In the meantime, health organizations interested in developing mHealth or other technology-enabled programs that engage patients in better control of their hypertension should consider the following best practices:
- Ensure all direct care team members are trained in accurate blood pressure measurement and all team members understand the importance of blood pressure metrics and goals;
- Adopt clinical guidelines and best practices that incorporate the use of multiple types of patient education and support to promote lifestyle behavior changes that sustain hypertension control;
- Identify hypertensive patients who are most likely to use mobile technology and who are motivated to make changes that positively affect their health;
- Evaluate a variety of technologies, such as wireless blood pressure cuffs, and mobile applications that enable communication between provider and patient, and select technology that is easy to use in a patient’s everyday routine;
- Create a process to receive data, evaluate information and initiate interventions and follow up with patients; and
- Monitor results and re-evaluate program on a regular basis for opportunities to improve.

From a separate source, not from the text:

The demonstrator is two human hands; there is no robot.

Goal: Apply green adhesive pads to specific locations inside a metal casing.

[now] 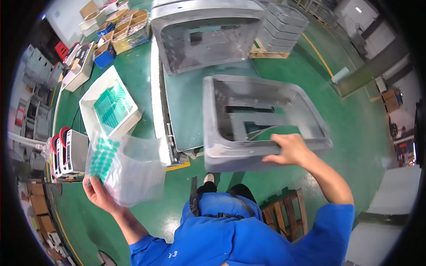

Although hypertension is one of the most important risk factors for heart disease, stroke, kidney failure and diabetes complications, it is an ongoing challenge to diagnose and manage because it does not have overt symptoms. For this reason, patients may not adhere to recommended medication or lifestyle regimens. Providers should consider offering mobile health tools that provide patients with immediate feedback to demonstrate how lifestyle changes or adherence to medication therapies improve blood pressure.
Incorporating these tools into a practice helps create a higher level of patient awareness and engagement. The consistent flow of information also enables providers to intervene earlier when issues arise and to support patients’ efforts to manage their health.
Jerry Penso, MD, MBA, is chief medical and quality officer of the American Medical Group Association.